● What is needed
Output, exactly as written, the lines below starting at the line containing "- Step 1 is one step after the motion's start" and ending at the line containing "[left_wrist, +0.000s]". Drop the pictures and keep both end lines.

Top of Information provided

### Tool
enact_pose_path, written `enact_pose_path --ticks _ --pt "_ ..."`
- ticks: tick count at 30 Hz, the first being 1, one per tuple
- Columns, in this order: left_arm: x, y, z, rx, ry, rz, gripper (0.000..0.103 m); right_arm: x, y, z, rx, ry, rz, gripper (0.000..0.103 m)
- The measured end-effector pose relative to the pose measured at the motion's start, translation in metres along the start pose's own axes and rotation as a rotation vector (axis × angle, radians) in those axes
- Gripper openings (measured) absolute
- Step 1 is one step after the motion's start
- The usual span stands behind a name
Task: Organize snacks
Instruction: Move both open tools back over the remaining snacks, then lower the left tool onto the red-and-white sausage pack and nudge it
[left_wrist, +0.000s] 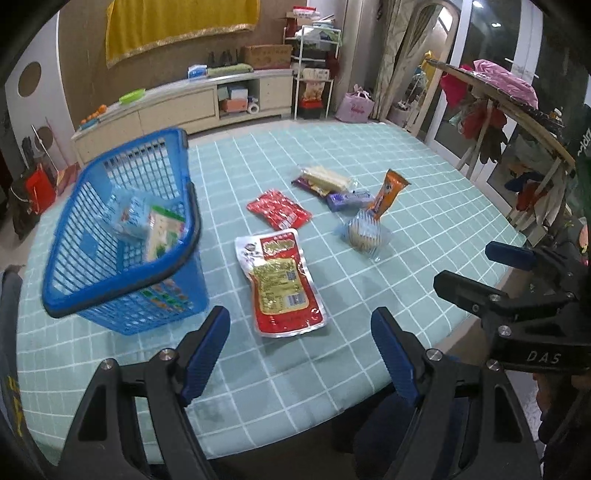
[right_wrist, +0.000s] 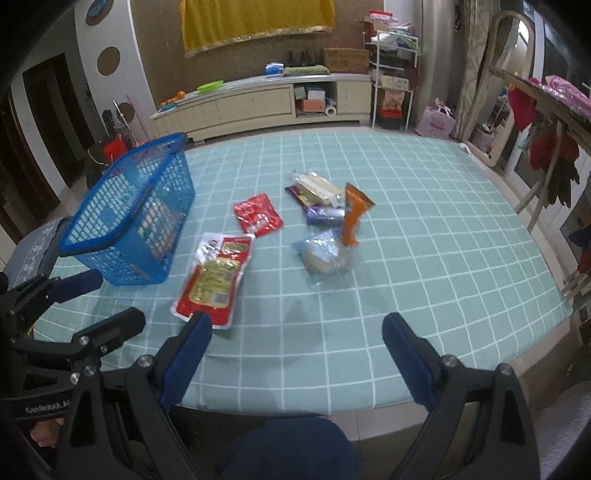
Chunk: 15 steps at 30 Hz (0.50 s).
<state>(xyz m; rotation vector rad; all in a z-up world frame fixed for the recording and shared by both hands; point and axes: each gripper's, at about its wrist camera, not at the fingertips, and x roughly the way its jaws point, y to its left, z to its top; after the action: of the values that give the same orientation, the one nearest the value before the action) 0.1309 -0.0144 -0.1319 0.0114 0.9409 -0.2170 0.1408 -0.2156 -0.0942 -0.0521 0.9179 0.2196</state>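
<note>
Readable lettering on both grippers only.
"DAS" printed white on the right gripper (left_wrist: 511, 267); "GenRobot.A", cut off, on the left gripper (right_wrist: 114, 295). Snack packet print too blurred to read.

Blue plastic lattice basket (left_wrist: 122, 236), slightly shiny, rimmed by a dark matt handle. Pale green checked tablecloth (left_wrist: 388, 166), matt woven cloth, smooth with faint creases. Large red and silver foil pouch (left_wrist: 282, 282), glossy and crinkled. Small red glossy plastic packet (left_wrist: 279, 208). Orange shiny wrapper (left_wrist: 388, 192). Clear plastic film bag around a round pale bun (left_wrist: 364, 230), reflective. Black matt plastic left gripper (left_wrist: 301, 349) with ribbed blue pads and bright metal screws; same finish on right gripper (right_wrist: 297, 354).
</note>
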Motion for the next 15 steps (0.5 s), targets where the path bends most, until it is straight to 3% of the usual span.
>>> enact_pose_path --ticks 15 --pt "0.073 -0.011 0.011 0.033 0.122 0.059 0.077 0.053 -0.032 -0.003 0.026 0.078 -0.009 0.096"
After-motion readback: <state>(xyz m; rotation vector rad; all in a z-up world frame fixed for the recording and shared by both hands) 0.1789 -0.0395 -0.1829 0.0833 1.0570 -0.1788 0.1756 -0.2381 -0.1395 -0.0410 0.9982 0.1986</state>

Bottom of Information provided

● Output of the task
- Step 1 is one step after the motion's start
- The usual span stands behind a name
Task: Organize snacks
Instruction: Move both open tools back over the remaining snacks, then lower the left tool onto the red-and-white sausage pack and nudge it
[left_wrist, +0.000s] 

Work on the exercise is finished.